The system process consumes 15.2 s of time. Looking back at the graph I can see that it wakes up once every three minutes to do some bookkeeping, but I’m not yet sure what to do about that. Ditto with svchost.

I had five web pages open in Chrome, running who knows what Javascript, so 14.5 s of CPU time doesn’t seem terrible, but part of my day job is to make that number even smaller.

LMS is Intel Management and Security Application Local Management Service and it should slow down.

NisSrv is Microsoft Network Realtime Inspection Service. I don’t know if its CPU usage is justified.

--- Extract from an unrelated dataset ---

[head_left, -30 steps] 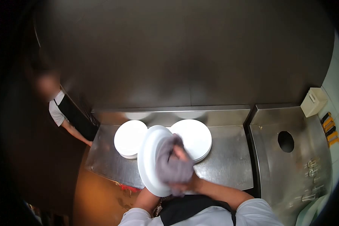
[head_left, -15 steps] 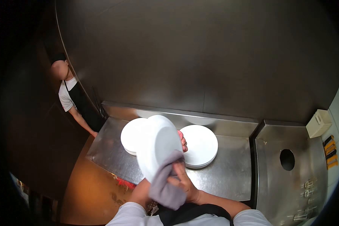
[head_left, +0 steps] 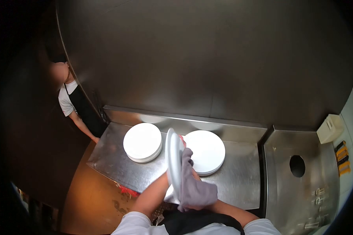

Here’s the same data sorted by context switch count:

Source: 2016-01-23_17-00-41_per_process_cpu_usage.etl

Context switches can cause significant power waste, but it depends on the pattern. If explorer’s 99,774 context switches are evenly distributed then that means that the CPU is being woken up every 36 ms and that is really bad. If they are clumped together then the power implications are much less severe.

csrss may be related to the LockApp and LogonUI animations – I don’t know.

iPodService, AppleMobileDeviceService, and iTunesHelper are doing a combined average of 25.5 context switches per second. I’ve never owned an iPod and I rarely run iTunes so this is completely excessive. I used services.msc and autoruns to stop these – it took a few tries to make that work.

SynTPEnh is the driver for my touchpad I believe – it’s not clear why it wakes up so frequently when my touchpad is untouched.

EDICT (Microsoft Encarta Dictionary Tools) wakes up every 400 ms, and hangs around after you close it (so it can display its notification area  icon). Unchecking “Always show icon in taskbar” makes it go away when closed, thus avoiding 9,079 context switches per hour.

Dropbox wasn’t particularly high (4,986 context switches), but does it really need to wake up more than once a second when nothing is happening and use that much CPU time? Ditto for PhotoshopElementsFileAgent (3,580 context switches) – they should learn a few things from FlashPlayerUpdateService (92 context switches).

Once you start using autoruns you can easily go crazy on turning off software, but I decided not to do this. My focus is on improving battery life so I only need to disable programs that are waking up frequently.

Rules of the game for writing long-running software

If a software developer needs to run a program in the background, that’s fine. But there are rules. Because you could be running for hours at a time on battery power. The rules are:

  1. Don’t poll. Polling wastes CPU time and stops the CPU from dropping deep into power-saving states. WaitForMultipleObjects is your friend.
  2. Seriously, don’t poll. I know you think that your program is a special snowflake but polling is just wasteful.
  3. If you really can’t figure out how to avoid polling then be smart about it. Waking up every second may seem very conservative, but if every long running program does it then your CPU may get woken up dozens of times per second. Consider using exponential back off, and when you do wake up and find that there is nothing to do then go back to sleep promptly.
  4. Using SetCoalescableTimer can help Windows coalesce your polling with others to reduce the power cost, or better yet, SetThreadpoolTimer with a large ‘window’ argument.
  5. Avoid doing long-running animations, especially when your program is inactive or invisible. Incessant animation is just another form of polling, except that it is visible, so it makes it easier for users to realize that you’re wasting power.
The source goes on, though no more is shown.